Les lois suisses et conven­tions inter­na­tio­nales sui­vantes ont une per­ti­nence pour les per­sonnes concer­nées par le droit suisse des migra­tions :

Droit natio­nal

La consti­tu­tion fédé­rale suisse (Cst) est le fon­de­ment de la légis­la­tion suisse. Cer­tains droits fon­da­men­taux s’appliquent à toute per­sonne pré­sente en Suisse et d’autres seule­ment à un cercle res­treint de titu­laires.

La loi sur l’asile (LAsi) régit l’octroi de l’asile, le sta­tut des réfugié(e)s et la pro­tec­tion pro­vi­soire des per­sonnes à pro­té­ger en Suisse, ain­si que leur retour.

La loi fédé­rale sur les étran­gers et l’intégration (LEI) règle l’entrée et la sor­tie, le séjour et le regrou­pe­ment fami­lial des étran­gères et étran­gers en Suisse, sauf si d’autres dis­po­si­tions de droit fédé­ral ou de droit inter­na­tio­nal public sont appli­cables.

Droit inter­na­tio­nal public

Le règle­ment Dublin III est en vigueur depuis 2014 et règle la ques­tion de savoir quel Etat de l’espace Dublin est res­pon­sable de mener une pro­cé­dure d’asile. On trouve plus d’informations sur le trans­fert et l’application du règle­ment en Suisse dans un com­mu­ni­qué de presse du Conseil fédé­ral.

La Conven­tion de sau­ve­garde des droits de l’homme et des liber­tés fon­da­men­tales (CEDH), entrée en vigueur en 1974 pour la Suisse, est juri­di­que­ment contrai­gnante. En outre, la Suisse a signé cinq pro­to­coles addi­tion­nels de la CEDH et les a repris dans le droit natio­nal.

La Conven­tion contre la tor­ture et autres peines ou trai­te­ments cruels, inhu­mains ou dégra­dants (CCT), entrée en vigueur en 1997 pour la Suisse, est juri­di­que­ment contrai­gnante.

La Conven­tion de Genève rela­tive au sta­tut des réfu­giés (CGR) défi­nit la notion de réfu­gié et le sta­tut juri­dique des per­sonnes concer­nées. Les Etats signa­taires s’obligent à garan­tir les stan­dards mini­maux de la CGR aux per­sonnes qui cor­res­pondent à la notion de réfu­gié.

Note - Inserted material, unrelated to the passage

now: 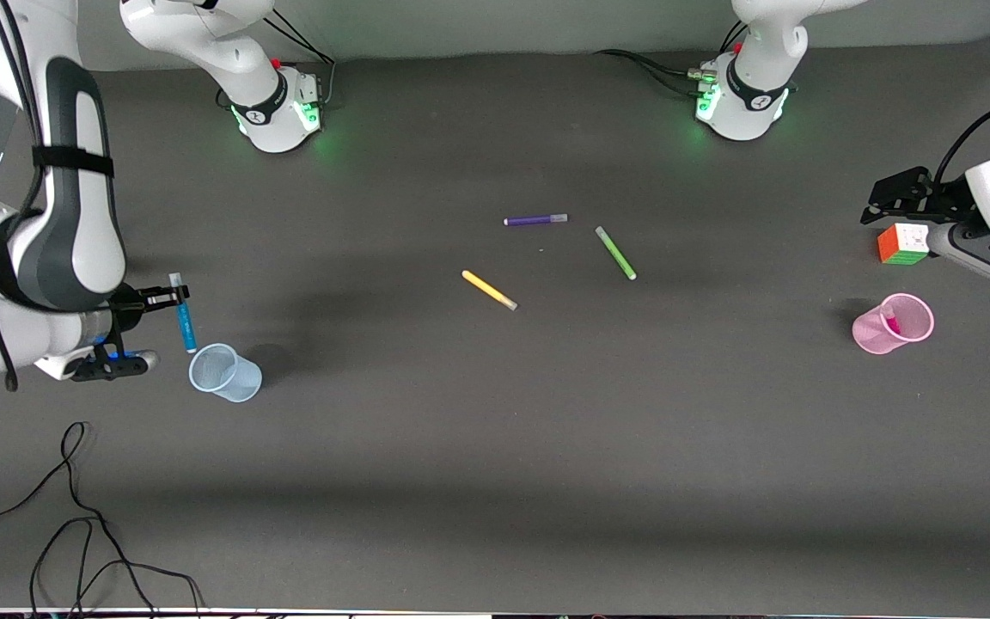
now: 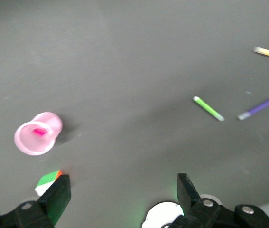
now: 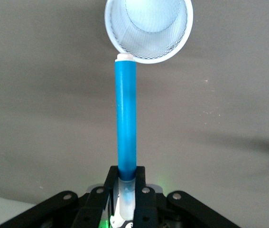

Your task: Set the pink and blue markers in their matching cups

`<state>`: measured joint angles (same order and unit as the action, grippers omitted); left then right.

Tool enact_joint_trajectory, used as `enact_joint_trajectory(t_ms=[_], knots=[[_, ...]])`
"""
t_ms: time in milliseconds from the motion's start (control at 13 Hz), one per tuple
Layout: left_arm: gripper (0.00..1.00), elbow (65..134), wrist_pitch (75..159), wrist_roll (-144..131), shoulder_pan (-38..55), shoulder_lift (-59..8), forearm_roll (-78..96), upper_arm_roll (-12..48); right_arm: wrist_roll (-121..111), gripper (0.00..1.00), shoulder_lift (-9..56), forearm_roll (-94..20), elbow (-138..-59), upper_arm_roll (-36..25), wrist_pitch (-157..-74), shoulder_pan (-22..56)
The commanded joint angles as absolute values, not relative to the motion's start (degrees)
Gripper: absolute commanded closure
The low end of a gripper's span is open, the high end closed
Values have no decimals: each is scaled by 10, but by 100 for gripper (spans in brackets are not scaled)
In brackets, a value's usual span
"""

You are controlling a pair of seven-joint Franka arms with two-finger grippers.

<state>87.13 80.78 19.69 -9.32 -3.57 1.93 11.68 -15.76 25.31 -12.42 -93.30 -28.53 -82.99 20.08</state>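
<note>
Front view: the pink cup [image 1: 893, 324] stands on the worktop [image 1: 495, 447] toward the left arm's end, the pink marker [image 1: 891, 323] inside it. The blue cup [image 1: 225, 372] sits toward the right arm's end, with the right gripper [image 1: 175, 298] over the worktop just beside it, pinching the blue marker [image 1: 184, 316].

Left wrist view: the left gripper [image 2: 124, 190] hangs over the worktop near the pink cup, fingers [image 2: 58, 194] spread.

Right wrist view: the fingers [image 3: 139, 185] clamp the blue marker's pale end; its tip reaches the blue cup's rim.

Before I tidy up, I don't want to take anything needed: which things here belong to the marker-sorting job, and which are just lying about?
Job:
blue marker, in the right claw
blue cup
pink marker, already in the pink cup

Lying about:
purple pen
green pen
yellow pen
puzzle cube
</note>
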Motion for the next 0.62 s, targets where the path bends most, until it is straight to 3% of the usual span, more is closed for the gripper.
enact_joint_trajectory(t_ms=[0, 538], knots=[[0, 806, 778, 115, -34, -74, -36, 108, -195, 86, 313, -155, -886, -287, -818, 176], [0, 801, 737, 45, -2, -78, -46, 105, -228, 86, 393, -186, -842, -283, -820, 154]])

La Suisse a rati­fié la conven­tion en 1955. C’est le droit natio­nal (en Suisse, la LAsi) qui déter­mine si l’asile doit être accor­dé en sus avec les droits y affé­rents.

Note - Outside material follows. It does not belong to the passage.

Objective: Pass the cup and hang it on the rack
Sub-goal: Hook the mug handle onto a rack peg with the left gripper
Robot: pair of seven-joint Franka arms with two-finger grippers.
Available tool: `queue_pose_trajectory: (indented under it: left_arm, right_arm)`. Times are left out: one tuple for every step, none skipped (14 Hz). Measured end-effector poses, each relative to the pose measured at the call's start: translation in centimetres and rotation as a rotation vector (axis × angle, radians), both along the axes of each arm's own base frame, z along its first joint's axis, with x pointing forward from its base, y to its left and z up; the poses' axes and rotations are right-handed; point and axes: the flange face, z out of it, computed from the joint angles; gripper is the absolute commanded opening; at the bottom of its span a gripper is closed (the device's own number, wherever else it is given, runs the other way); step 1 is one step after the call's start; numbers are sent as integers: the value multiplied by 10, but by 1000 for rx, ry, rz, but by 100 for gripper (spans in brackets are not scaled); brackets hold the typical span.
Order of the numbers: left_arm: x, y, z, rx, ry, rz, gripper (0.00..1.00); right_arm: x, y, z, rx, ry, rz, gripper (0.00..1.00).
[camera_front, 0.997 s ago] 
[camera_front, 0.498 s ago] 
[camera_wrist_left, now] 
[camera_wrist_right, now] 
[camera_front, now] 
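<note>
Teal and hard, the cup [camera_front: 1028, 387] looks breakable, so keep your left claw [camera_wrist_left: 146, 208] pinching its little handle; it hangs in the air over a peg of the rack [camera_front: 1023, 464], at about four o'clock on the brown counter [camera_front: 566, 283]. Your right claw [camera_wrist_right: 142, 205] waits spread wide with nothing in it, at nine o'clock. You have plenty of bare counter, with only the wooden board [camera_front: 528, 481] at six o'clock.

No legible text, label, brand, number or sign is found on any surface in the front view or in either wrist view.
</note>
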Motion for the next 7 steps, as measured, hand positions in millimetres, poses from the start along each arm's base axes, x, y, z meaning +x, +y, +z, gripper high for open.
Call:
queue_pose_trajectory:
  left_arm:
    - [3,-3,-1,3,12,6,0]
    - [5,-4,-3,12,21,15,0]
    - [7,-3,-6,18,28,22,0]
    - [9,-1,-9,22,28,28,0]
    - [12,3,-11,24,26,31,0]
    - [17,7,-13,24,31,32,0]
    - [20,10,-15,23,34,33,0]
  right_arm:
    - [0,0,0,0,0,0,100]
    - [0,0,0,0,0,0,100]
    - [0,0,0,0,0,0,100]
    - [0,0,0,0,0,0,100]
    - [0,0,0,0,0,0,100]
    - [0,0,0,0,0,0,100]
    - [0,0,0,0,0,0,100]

La Conven­tion d’Istanbul contre la vio­lence à l’égard des femmes a été rati­fiée par la Suisse en 2017 et y est entrée en vigueur le 1er avril 2018. C’est le pre­mier ins­tru­ment euro­péen contrai­gnant s’inscrivant dans la pro­tec­tion des femmes et des jeunes filles contre toute sorte de vio­lence.

La Conven­tion rela­tive aux droits de l’enfant (CDE) est entrée en vigueur pour la Suisse en 1997 et ses dis­po­si­tions sont juri­di­que­ment contrai­gnantes.

Le Pacte inter­na­tio­nal rela­tif aux droits éco­no­miques, sociaux et cultu­rels (Pacte I de l’ONU) est entré en vigueur pour la Suisse en 1992 et oblige la Suisse à mettre en œuvre les buts pré­vus dans ce domaine en épui­sant toutes ses pos­si­bi­li­tés et par tout moyen appro­prié.

Le Pacte inter­na­tio­nal rela­tifs aux droits civils et poli­tiques (Pacte II de l’ONU), en vigueur depuis 1992 pour la Suisse, com­prend des garan­ties clas­siques de défense et de liber­té ain­si que des garan­ties poli­tiques devant être mises en œuvre de manière contrai­gnante par les Etats membres.
Les pro­to­coles facul­ta­tifs per­met­tant une pro­cé­dure de recours indi­vi­duel n’ont pas été rati­fiés par la Suisse en ce qui concerne les pactes I et II de l’ONU.